> _Required action_: Reproduce exactly, from the data that follows, the line with "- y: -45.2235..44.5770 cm", the line with "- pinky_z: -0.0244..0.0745", and every line that lies between them.

> _Data below_:
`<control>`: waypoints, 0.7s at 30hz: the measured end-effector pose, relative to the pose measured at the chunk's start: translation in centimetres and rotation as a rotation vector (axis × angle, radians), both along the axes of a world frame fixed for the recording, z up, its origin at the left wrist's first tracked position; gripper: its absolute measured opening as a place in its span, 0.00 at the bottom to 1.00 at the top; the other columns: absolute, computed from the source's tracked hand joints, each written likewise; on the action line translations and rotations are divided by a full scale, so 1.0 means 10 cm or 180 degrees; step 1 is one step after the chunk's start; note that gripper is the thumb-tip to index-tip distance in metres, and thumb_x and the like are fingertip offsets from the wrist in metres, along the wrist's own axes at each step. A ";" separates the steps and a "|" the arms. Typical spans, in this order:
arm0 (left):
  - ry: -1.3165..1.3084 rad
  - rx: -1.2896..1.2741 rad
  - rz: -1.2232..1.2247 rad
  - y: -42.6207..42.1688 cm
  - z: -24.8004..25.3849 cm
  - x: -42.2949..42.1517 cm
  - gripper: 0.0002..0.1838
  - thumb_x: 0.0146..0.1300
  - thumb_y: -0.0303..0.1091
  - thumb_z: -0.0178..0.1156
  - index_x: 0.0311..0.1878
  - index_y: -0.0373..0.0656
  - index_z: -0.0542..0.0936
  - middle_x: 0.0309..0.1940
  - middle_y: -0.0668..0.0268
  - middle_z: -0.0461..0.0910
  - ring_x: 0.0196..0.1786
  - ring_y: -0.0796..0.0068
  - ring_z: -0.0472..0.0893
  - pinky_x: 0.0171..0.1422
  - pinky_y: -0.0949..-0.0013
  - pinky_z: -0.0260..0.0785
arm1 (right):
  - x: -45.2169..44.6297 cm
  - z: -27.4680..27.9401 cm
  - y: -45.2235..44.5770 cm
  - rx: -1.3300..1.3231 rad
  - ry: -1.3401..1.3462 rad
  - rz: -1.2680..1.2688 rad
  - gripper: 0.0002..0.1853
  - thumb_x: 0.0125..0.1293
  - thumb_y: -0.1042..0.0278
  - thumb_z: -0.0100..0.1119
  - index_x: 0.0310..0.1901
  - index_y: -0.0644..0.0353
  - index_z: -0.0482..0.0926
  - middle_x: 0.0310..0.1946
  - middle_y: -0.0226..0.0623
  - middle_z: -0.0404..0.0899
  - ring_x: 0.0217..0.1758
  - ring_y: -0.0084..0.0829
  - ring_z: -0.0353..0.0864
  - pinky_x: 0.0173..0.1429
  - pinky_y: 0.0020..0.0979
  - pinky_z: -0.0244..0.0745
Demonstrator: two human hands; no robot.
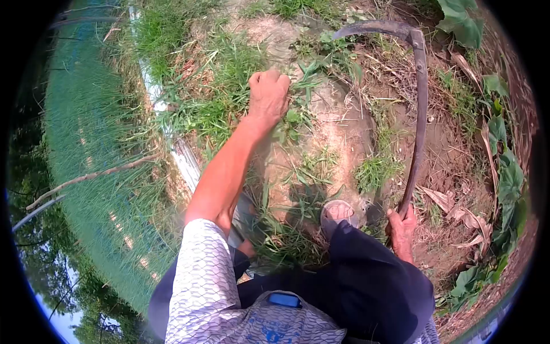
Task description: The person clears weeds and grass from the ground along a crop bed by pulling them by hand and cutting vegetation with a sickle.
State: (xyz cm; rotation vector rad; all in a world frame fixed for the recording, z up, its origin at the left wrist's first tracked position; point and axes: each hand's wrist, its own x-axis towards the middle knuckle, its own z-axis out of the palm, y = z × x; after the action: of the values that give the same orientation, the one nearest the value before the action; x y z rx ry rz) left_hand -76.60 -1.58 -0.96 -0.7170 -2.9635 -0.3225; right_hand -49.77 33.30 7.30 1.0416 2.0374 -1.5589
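Observation:
My right hand (403,232), low on the right beside my knee, is wrapped round the handle end of a sickle (421,109). Its long, dark wooden handle rises from the fist, and the curved metal blade (375,27) points left at the top. My left arm is stretched forward, and my left hand (268,94) is closed in a fist low over the weedy ground. Green grass blades (309,81) stick out beside its knuckles; the fingertips are hidden beneath the hand. More grass (215,114) grows just left of it.
My sandalled foot (339,215) rests on the bare soil between my hands. A pale pipe or pole (184,163) runs along the left, with green netting (97,143) beyond it and a dry stick (94,178) across it. Broad-leaved plants (507,178) and dry leaves (458,215) line the right.

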 end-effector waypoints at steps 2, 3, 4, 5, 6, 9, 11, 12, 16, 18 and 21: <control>-0.0103 0.0038 0.0131 -0.02 0.04 0.01 0.18 0.53 0.38 0.65 0.42 0.39 0.74 0.34 0.57 0.76 0.46 0.52 0.76 0.51 0.51 0.63 | 0.07 0.01 -0.03 -0.0100 -0.0130 -0.0303 0.11 0.60 0.68 0.62 0.39 0.60 0.70 0.21 0.24 0.66 0.17 0.17 0.64 0.19 0.23 0.60; -0.0224 0.0300 0.0526 -0.05 0.07 0.07 0.13 0.59 0.37 0.62 0.38 0.36 0.76 0.28 0.59 0.76 0.35 0.59 0.77 0.46 0.59 0.66 | 0.08 0.01 -0.06 -0.0050 -0.0070 -0.0256 0.11 0.60 0.68 0.62 0.39 0.60 0.70 0.20 0.23 0.66 0.17 0.17 0.63 0.19 0.23 0.59; -0.0233 0.0282 0.0533 -0.10 0.16 0.14 0.13 0.59 0.37 0.62 0.38 0.36 0.76 0.28 0.59 0.76 0.35 0.59 0.77 0.46 0.59 0.66 | 0.08 0.02 -0.11 -0.0067 -0.0081 -0.0250 0.11 0.60 0.68 0.62 0.39 0.60 0.70 0.20 0.23 0.66 0.17 0.17 0.63 0.19 0.23 0.59; -0.0999 0.1121 0.1378 -0.21 0.26 0.20 0.13 0.61 0.39 0.60 0.37 0.35 0.76 0.26 0.61 0.75 0.31 0.65 0.74 0.41 0.61 0.65 | 0.08 0.01 -0.15 -0.0209 -0.0170 -0.0334 0.11 0.60 0.68 0.62 0.39 0.59 0.70 0.20 0.23 0.66 0.16 0.17 0.63 0.19 0.22 0.59; -0.1771 0.1966 0.2230 -0.32 0.33 0.27 0.15 0.64 0.40 0.59 0.35 0.35 0.77 0.23 0.64 0.75 0.28 0.71 0.71 0.36 0.63 0.65 | 0.07 0.01 -0.17 -0.0349 -0.0268 -0.0411 0.11 0.60 0.68 0.62 0.39 0.59 0.71 0.20 0.23 0.66 0.16 0.17 0.62 0.18 0.22 0.58; -0.1957 0.1941 0.1801 -0.68 0.71 0.46 0.15 0.66 0.42 0.54 0.42 0.39 0.79 0.21 0.65 0.75 0.24 0.72 0.67 0.31 0.65 0.62 | 0.01 -0.03 -0.20 -0.0440 -0.0495 -0.0227 0.10 0.60 0.68 0.62 0.39 0.59 0.71 0.21 0.23 0.67 0.18 0.17 0.62 0.22 0.23 0.59; -0.2431 0.0892 0.1223 -0.81 0.85 0.47 0.14 0.61 0.39 0.55 0.44 0.41 0.78 0.21 0.55 0.77 0.22 0.60 0.70 0.32 0.60 0.63 | 0.01 -0.15 -0.10 -0.0276 -0.0412 0.0147 0.10 0.60 0.67 0.62 0.39 0.59 0.72 0.22 0.24 0.68 0.21 0.18 0.63 0.25 0.24 0.61; -0.2514 0.0334 0.0676 -0.84 0.88 0.56 0.12 0.59 0.38 0.55 0.40 0.40 0.76 0.22 0.52 0.77 0.22 0.53 0.72 0.33 0.58 0.64 | 0.04 -0.18 -0.07 -0.0108 -0.0353 0.0512 0.10 0.60 0.67 0.61 0.39 0.60 0.72 0.23 0.25 0.69 0.24 0.19 0.64 0.28 0.26 0.63; -0.3092 -0.1592 -0.0864 -0.63 0.88 0.66 0.10 0.56 0.37 0.57 0.36 0.42 0.70 0.26 0.50 0.76 0.34 0.50 0.78 0.46 0.49 0.67 | -0.03 -0.13 -0.09 0.0195 -0.0266 0.1105 0.12 0.61 0.65 0.61 0.41 0.62 0.74 0.26 0.28 0.70 0.30 0.22 0.65 0.34 0.29 0.66; -0.2619 -0.1266 -0.0367 -0.58 0.81 0.69 0.11 0.55 0.34 0.58 0.39 0.42 0.71 0.34 0.50 0.76 0.38 0.51 0.78 0.47 0.51 0.68 | -0.13 -0.06 -0.17 -0.0123 -0.0514 0.1182 0.14 0.63 0.63 0.61 0.43 0.63 0.74 0.28 0.30 0.71 0.32 0.23 0.67 0.38 0.30 0.67; -0.1489 -0.0836 0.0053 -0.53 0.65 0.60 0.16 0.54 0.30 0.59 0.46 0.42 0.72 0.48 0.50 0.74 0.46 0.52 0.77 0.51 0.53 0.68 | -0.13 -0.28 -0.34 -0.0432 -0.0292 0.0869 0.14 0.65 0.61 0.59 0.44 0.63 0.73 0.29 0.30 0.70 0.34 0.23 0.66 0.39 0.29 0.67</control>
State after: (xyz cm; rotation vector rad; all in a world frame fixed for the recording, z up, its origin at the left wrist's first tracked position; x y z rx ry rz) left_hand -70.61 -6.83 5.55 -0.7258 -3.5016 -0.1088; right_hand -51.05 29.90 4.48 0.7359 1.8917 -1.4564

> _Expected output_:
  - y: -45.2235..44.5770 cm
  - rx: -1.3300..1.3231 rad
  - ry: -1.3401..1.3462 rad
  - rz: -1.2680..1.2688 rad
  - gripper: 0.0002..0.1853
  - thumb_x: 0.0125..0.1293
  - thumb_y: -0.1042..0.0278
  - thumb_z: -0.0100..0.1119
  - index_x: 0.0310..0.1901
  - index_y: -0.0644..0.0353
  - index_z: -0.0482..0.0926
  - middle_x: 0.0310..0.1946
  - middle_y: -0.0226..0.0623
  - middle_z: -0.0404..0.0899
  - ring_x: 0.0217..0.1758
  - ring_y: -0.0084..0.0829
  - ring_z: -0.0353..0.0864
  - pinky_x: 0.0173..0.1429
  - pinky_y: 0.0020..0.0979
  - pinky_z: -0.0244..0.0745

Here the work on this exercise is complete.